### Goal of the exercise
Transcribe the data that follows in full. Leave out the pictures.

★ ★ ★

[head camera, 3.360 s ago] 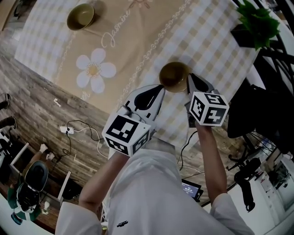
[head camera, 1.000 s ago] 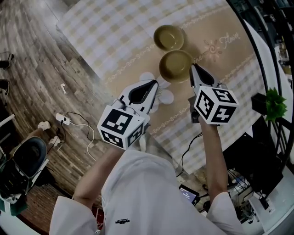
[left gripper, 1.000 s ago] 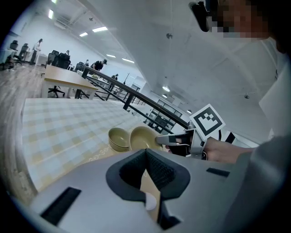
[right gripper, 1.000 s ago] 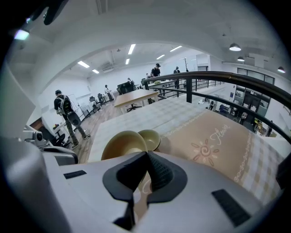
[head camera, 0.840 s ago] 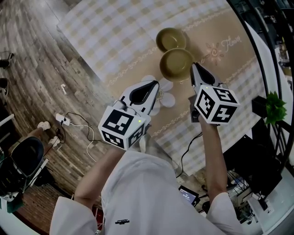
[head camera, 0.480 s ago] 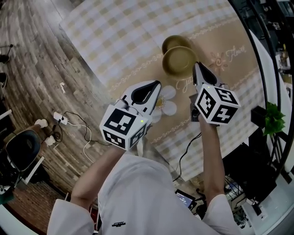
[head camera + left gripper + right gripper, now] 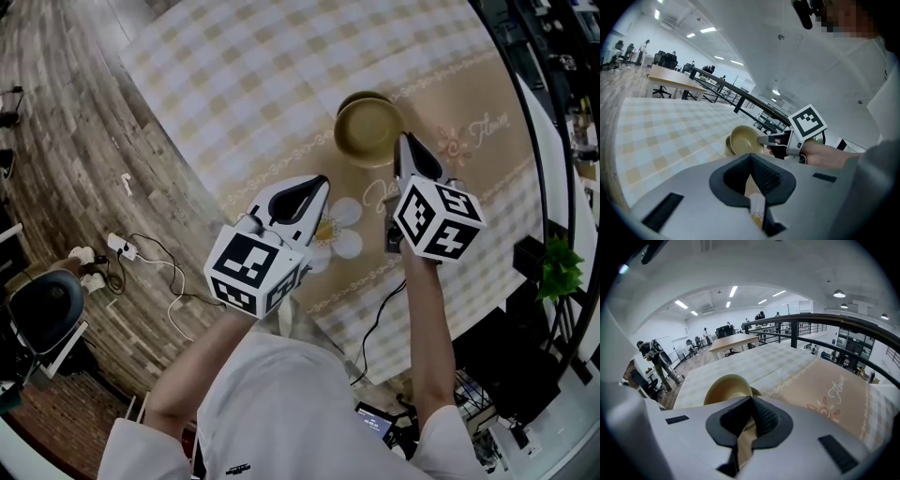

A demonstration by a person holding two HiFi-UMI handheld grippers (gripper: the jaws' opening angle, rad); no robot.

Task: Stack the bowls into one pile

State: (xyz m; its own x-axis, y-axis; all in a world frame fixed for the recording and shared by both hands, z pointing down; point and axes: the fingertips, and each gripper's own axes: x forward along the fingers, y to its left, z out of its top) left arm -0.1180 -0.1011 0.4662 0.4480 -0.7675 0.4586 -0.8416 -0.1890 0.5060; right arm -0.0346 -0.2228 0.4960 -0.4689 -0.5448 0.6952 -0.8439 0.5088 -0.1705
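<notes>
Our right claw (image 7: 403,145) pinches a bowl (image 7: 367,131) by its rim, tilted just over the second bowl (image 7: 360,96) on the counter (image 7: 253,66), lined up to nest; our left claw (image 7: 314,184), closed on nothing, hangs clear.

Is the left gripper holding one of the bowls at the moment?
No, the left gripper is shut on nothing, while the right gripper grips the upper bowl.

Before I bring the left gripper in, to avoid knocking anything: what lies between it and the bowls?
Only bare tablecloth lies between the left gripper and the bowls; the head view shows it, the left gripper view too.
</notes>
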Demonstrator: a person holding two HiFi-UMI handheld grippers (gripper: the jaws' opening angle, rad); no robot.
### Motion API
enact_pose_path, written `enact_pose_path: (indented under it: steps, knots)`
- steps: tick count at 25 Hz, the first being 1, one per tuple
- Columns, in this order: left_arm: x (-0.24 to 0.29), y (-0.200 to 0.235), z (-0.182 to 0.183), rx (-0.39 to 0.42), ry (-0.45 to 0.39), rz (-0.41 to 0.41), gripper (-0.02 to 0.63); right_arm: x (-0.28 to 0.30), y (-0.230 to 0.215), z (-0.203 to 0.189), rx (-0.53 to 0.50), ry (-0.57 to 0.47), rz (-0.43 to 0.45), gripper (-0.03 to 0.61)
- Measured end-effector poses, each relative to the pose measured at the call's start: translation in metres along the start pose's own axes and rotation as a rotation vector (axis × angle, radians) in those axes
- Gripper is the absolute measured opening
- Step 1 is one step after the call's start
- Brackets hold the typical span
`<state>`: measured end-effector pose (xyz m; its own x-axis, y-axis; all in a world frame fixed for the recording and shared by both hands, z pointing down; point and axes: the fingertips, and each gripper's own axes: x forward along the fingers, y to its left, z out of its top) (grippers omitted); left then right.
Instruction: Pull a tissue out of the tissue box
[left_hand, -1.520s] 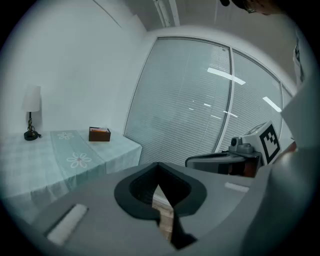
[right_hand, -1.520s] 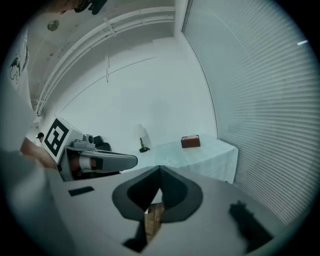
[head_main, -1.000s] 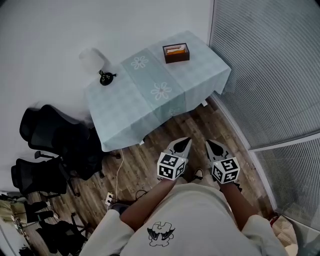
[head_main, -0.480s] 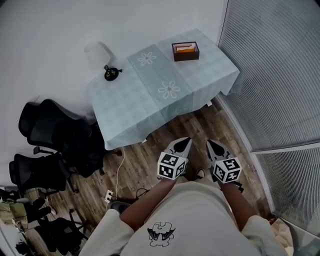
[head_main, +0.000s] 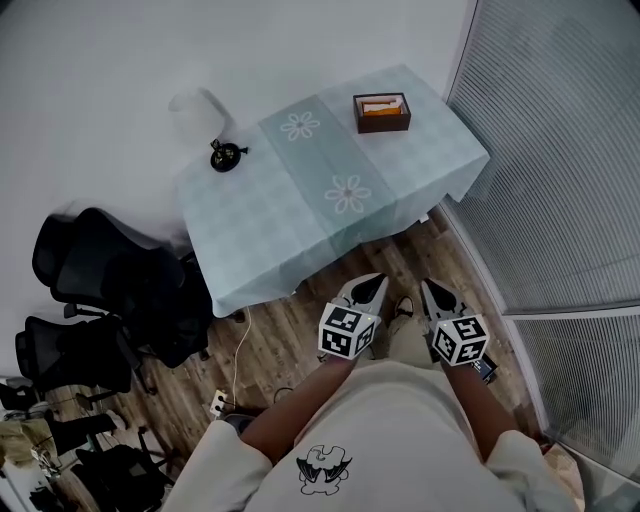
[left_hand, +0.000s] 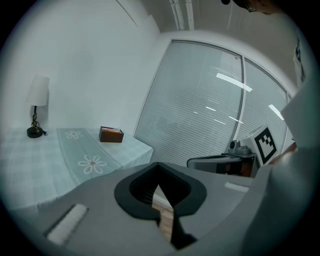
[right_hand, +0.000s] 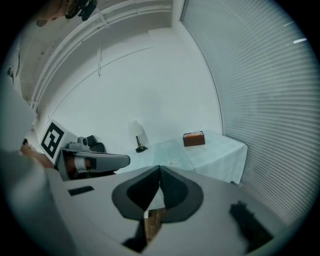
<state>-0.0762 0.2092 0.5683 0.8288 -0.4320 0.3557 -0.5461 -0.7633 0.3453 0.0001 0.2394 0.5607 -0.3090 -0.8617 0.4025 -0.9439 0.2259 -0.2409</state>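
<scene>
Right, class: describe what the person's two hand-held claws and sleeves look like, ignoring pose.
The grey, pointed left claw and matching right claw each have black-lined inner faces and carry a white cube with black square markers. The person wears a cream short-sleeved T-shirt with a small black print.

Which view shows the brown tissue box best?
Head view: it looks down into the brown rectangular tissue box, showing its open top and orange-white contents. The left gripper view shows the box small and side-on; the right gripper view shows the box likewise.
</scene>
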Motion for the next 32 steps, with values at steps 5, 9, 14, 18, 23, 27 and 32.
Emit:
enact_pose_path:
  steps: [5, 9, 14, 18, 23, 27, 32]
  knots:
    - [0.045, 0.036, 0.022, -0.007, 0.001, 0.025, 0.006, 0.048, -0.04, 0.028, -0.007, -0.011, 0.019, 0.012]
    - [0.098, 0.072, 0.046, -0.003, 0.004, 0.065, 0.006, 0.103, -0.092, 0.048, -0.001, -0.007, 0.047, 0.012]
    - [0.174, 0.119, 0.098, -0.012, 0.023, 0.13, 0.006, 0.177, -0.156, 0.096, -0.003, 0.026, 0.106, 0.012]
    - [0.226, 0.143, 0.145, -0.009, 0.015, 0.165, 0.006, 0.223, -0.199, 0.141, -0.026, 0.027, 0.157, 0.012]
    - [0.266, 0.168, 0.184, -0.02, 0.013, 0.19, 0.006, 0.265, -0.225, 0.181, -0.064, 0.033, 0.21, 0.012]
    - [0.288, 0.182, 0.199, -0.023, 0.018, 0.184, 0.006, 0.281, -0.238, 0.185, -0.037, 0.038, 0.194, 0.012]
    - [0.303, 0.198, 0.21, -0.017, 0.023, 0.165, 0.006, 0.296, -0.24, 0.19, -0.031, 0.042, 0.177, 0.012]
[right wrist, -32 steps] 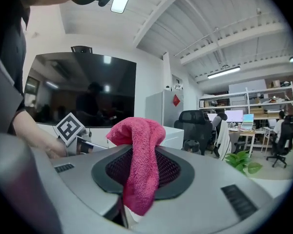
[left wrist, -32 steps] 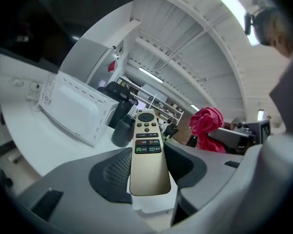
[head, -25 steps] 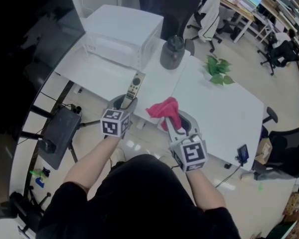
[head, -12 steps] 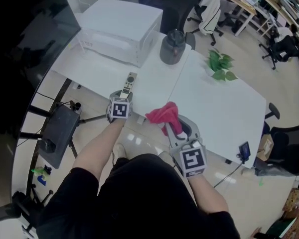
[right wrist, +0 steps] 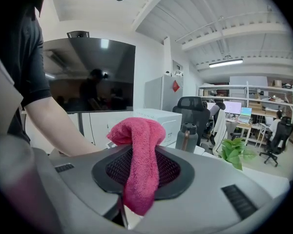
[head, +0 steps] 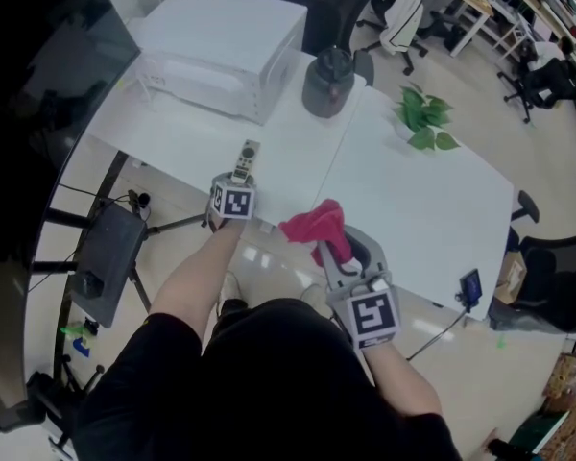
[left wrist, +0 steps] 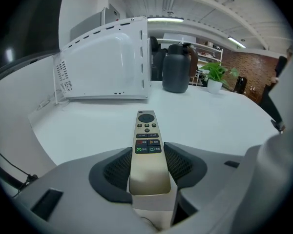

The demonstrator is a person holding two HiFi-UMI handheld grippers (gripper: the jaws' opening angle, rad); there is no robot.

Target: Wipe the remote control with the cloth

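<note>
Two-handed setup here. The left tongs (left wrist: 148, 152) were pinching the remote control (left wrist: 146, 126) by its lower end, pads on both long sides and the button face turned up. That looked like the reason for the hold: the whole keypad stuck out past the pads, free for wiping. The remote sat out over the near edge of the white surface (head: 413, 200), angled down toward it. Whether its far tip actually touched the surface, neither view settled.

The right tongs (right wrist: 142, 155) were clamped on the pink cloth (right wrist: 136, 130), which bunched up above the pads in a soft wad and draped down between them. Probably a decent way to carry it, since the wad is what would meet the buttons. From the head view the cloth was near the remote but clearly apart from it, so the wipe didn't look started.

Stuff that was hard to see: the butt end of the remote was buried between the pads, the cloth's tail vanished into the gap, and the marker cube covered most of the left tongs from above. The white appliance (head: 226, 51), dark jug (head: 328, 80) and plant (head: 424, 123) sat further back, out of the way.
</note>
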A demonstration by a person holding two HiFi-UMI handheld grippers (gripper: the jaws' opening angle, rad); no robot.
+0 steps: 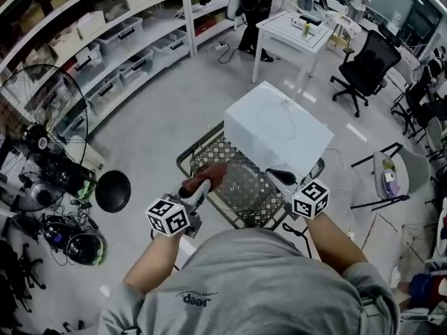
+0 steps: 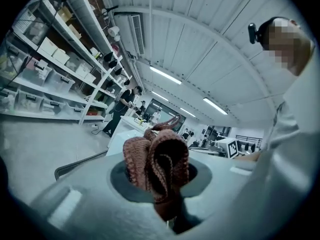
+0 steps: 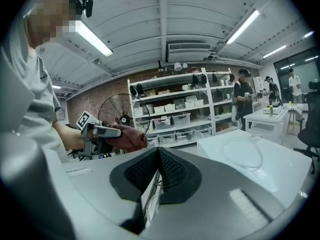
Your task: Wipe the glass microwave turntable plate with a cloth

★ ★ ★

### Expected output
[head camera, 3.360 s ago] 
[head camera, 1.000 s ago] 
[left gripper, 1.000 s ago] 
[right gripper, 1.000 s ago] 
[head camera, 0.840 s ago] 
[head camera, 0.480 s ago] 
[head camera + left gripper + right gripper, now] 

A demonstration by a person holding two HiFi-UMI handheld grippers (gripper: the jaws' opening angle, rad); no robot.

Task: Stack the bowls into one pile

State: (xyz m; its own x-axis, y-axis; all in a world frame fixed for the recording and shared by both hands, z pointing down; point and axes: the fingertips, and each gripper's own axes: x forward along the fingers, y to its left, z out of its top) left arm -0.1180 -0.1011 0.4662 0.4480 -0.7675 0.4586 -0.8416 -0.1890 0.5060; right arm -0.0346 -0.2228 0.4960 -0.4689 -0.5448 0.6952 -0.8439 0.5088 -0.1705
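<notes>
Our right claw (image 7: 403,145) pinches a bowl (image 7: 367,131) by its rim, tilted just over the second bowl (image 7: 360,96) on the counter (image 7: 253,66), lined up to nest; our left claw (image 7: 314,184), closed on nothing, hangs clear.

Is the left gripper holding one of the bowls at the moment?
No, the left gripper is shut on nothing, while the right gripper grips the upper bowl.

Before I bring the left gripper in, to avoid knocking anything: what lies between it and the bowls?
Only bare tablecloth lies between the left gripper and the bowls; the head view shows it, the left gripper view too.
</notes>
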Demonstrator: a person holding two HiFi-UMI handheld grippers (gripper: the jaws' opening angle, rad); no robot.
### Motion API
enact_pose_path, written `enact_pose_path: (indented under it: steps, knots)`
- steps: tick count at 25 Hz, the first being 1, one per tuple
- Columns, in this order: left_arm: x (-0.24 to 0.29), y (-0.200 to 0.235), z (-0.182 to 0.183), rx (-0.39 to 0.42), ry (-0.45 to 0.39), rz (-0.41 to 0.41), gripper (-0.02 to 0.63); right_arm: x (-0.28 to 0.30), y (-0.230 to 0.215), z (-0.203 to 0.189), rx (-0.53 to 0.50), ry (-0.57 to 0.47), rz (-0.43 to 0.45), gripper (-0.03 to 0.61)
- Measured end-effector poses, each relative to the pose measured at the call's start: translation in metres along the start pose's own axes and rotation as a rotation vector (axis × angle, radians) in those axes
- Gripper is the absolute measured opening
- Step 1 is one step after the call's start
- Brackets hold the typical span
`<state>`: measured end-effector pose (xyz m; its own x-axis, y-axis; all in a world frame fixed for the recording and shared by both hands, z pointing down; point and axes: the fingertips, and each gripper's own axes: x forward along the fingers, y to its left, z out of its top) (grippers omitted); left then right.
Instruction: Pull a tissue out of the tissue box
[left_hand, -1.520s] 
[right_hand, -1.520s] 
[head_main, -1.000s] 
[head_main, -0.480s] 
[head_main, +0.000s] 
[left_hand, +0.000s] 
[right_hand, +0.000s] 
<state>-0.0762 0.2092 0.5683 0.8288 -0.4320 0.3557 -0.5461 -0.7633 0.3453 0.0001 0.2394 0.5607 -0.3090 -0.8617 0.4025 -0.9439 0.2259 -0.2409</state>
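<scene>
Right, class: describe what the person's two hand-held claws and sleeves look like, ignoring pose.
The grey, pointed left claw and matching right claw each have black-lined inner faces and carry a white cube with black square markers. The person wears a cream short-sleeved T-shirt with a small black print.

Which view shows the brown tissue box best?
Head view: it looks down into the brown rectangular tissue box, showing its open top and orange-white contents. The left gripper view shows the box small and side-on; the right gripper view shows the box likewise.
</scene>
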Motion for the next 32 steps, with values at steps 5, 9, 14, 18, 23, 27 and 32.
Emit:
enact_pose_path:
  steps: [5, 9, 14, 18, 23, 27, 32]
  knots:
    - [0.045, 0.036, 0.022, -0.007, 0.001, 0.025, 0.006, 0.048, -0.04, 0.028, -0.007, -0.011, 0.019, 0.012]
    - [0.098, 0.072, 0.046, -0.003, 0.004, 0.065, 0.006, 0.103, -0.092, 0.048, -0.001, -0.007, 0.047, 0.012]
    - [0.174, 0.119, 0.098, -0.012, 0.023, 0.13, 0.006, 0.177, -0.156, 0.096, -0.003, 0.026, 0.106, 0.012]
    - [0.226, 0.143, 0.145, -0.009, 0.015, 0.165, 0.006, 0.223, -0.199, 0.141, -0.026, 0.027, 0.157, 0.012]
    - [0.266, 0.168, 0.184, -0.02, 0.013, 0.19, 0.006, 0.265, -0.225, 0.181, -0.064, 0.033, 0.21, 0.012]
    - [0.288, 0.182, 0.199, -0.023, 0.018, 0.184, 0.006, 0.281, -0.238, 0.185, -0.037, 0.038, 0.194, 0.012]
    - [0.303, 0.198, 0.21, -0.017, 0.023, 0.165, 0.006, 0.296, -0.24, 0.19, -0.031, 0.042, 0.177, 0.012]
[right wrist, -32 steps] 
[left wrist, -32 steps] 
[head, -25 steps] 
[head, -12 steps] 
[right wrist, +0 steps] 
[head, +0 steps] 
[left wrist, +0 steps] 

The demonstrator is a person holding two HiFi-UMI handheld grippers (gripper: the jaws' opening angle, rad); there is no robot.

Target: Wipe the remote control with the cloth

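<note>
Two-handed setup here. The left tongs (left wrist: 148, 152) were pinching the remote control (left wrist: 146, 126) by its lower end, pads on both long sides and the button face turned up. That looked like the reason for the hold: the whole keypad stuck out past the pads, free for wiping. The remote sat out over the near edge of the white surface (head: 413, 200), angled down toward it. Whether its far tip actually touched the surface, neither view settled.

The right tongs (right wrist: 142, 155) were clamped on the pink cloth (right wrist: 136, 130), which bunched up above the pads in a soft wad and draped down between them. Probably a decent way to carry it, since the wad is what would meet the buttons. From the head view the cloth was near the remote but clearly apart from it, so the wipe didn't look started.

Stuff that was hard to see: the butt end of the remote was buried between the pads, the cloth's tail vanished into the gap, and the marker cube covered most of the left tongs from above. The white appliance (head: 226, 51), dark jug (head: 328, 80) and plant (head: 424, 123) sat further back, out of the way.
</note>
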A demonstration by a person holding two HiFi-UMI handheld grippers (gripper: the jaws' opening angle, rad); no robot.
+0 steps: 
+0 steps: 
+0 steps: 
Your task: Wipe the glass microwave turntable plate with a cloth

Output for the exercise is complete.